• **Your instructions**
Word for word, retype every line of the data.

***

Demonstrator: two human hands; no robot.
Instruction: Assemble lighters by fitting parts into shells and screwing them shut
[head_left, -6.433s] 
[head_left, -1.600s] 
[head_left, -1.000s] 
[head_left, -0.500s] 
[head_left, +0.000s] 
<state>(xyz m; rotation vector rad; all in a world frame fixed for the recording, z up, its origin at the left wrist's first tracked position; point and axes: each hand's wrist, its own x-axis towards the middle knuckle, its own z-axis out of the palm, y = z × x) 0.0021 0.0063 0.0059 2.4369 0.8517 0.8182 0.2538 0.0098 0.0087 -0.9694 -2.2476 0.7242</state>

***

• **Written response**
Demonstrator: two human hands; no robot.
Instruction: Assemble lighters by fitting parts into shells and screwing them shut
[head_left, -6.433s] 
[head_left, -1.600s] 
[head_left, -1.000s] 
[head_left, -0.500s] 
[head_left, +0.000s] 
<state>(xyz m; rotation vector rad; all in a world frame fixed for the recording, z up, its origin at the left wrist's first tracked position; point and axes: each hand's wrist, its own x-axis towards the middle knuckle, its own z-axis out of the palm, y = z × x) 0.0021 0.0063 0.0059 2.4369 0.8517 0.8182 0.2538 0.0098 0.0087 -0.9694 -2.2476 0.7242</state>

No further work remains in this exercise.